··· INFORMATION SUPPLIED
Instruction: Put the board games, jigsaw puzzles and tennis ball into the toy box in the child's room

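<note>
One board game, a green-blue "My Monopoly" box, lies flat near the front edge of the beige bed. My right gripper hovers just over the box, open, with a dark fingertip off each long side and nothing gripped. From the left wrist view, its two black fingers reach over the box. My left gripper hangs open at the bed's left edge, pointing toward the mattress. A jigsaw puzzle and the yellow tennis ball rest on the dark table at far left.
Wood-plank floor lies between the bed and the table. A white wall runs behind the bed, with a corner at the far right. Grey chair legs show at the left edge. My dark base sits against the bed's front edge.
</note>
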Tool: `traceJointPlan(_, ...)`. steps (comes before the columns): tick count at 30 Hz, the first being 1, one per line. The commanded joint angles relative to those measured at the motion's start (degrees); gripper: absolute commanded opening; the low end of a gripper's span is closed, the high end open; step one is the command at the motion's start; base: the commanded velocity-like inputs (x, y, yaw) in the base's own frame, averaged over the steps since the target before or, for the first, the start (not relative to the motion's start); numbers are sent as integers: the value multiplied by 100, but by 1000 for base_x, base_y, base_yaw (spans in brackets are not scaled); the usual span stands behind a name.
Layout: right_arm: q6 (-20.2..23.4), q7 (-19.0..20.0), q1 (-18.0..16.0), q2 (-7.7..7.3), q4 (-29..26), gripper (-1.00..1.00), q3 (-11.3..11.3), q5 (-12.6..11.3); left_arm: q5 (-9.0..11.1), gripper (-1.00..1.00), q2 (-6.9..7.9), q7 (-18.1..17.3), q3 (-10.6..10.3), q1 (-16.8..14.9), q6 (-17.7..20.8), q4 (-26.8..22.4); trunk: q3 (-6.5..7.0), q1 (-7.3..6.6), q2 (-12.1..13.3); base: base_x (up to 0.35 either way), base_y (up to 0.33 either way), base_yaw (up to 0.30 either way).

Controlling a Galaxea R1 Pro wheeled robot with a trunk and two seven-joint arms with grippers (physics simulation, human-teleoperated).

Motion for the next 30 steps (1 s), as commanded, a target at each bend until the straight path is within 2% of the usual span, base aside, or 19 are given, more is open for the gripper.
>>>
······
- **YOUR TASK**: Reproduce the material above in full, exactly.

- **YOUR SOLUTION**:
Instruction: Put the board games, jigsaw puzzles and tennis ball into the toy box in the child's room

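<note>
One board game, a green-blue "My Monopoly" box, lies flat near the front edge of the beige bed. My right gripper hovers just over the box, open, with a dark fingertip off each long side and nothing gripped. From the left wrist view, its two black fingers reach over the box. My left gripper hangs open at the bed's left edge, pointing toward the mattress. A jigsaw puzzle and the yellow tennis ball rest on the dark table at far left.
Wood-plank floor lies between the bed and the table. A white wall runs behind the bed, with a corner at the far right. Grey chair legs show at the left edge. My dark base sits against the bed's front edge.
</note>
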Tool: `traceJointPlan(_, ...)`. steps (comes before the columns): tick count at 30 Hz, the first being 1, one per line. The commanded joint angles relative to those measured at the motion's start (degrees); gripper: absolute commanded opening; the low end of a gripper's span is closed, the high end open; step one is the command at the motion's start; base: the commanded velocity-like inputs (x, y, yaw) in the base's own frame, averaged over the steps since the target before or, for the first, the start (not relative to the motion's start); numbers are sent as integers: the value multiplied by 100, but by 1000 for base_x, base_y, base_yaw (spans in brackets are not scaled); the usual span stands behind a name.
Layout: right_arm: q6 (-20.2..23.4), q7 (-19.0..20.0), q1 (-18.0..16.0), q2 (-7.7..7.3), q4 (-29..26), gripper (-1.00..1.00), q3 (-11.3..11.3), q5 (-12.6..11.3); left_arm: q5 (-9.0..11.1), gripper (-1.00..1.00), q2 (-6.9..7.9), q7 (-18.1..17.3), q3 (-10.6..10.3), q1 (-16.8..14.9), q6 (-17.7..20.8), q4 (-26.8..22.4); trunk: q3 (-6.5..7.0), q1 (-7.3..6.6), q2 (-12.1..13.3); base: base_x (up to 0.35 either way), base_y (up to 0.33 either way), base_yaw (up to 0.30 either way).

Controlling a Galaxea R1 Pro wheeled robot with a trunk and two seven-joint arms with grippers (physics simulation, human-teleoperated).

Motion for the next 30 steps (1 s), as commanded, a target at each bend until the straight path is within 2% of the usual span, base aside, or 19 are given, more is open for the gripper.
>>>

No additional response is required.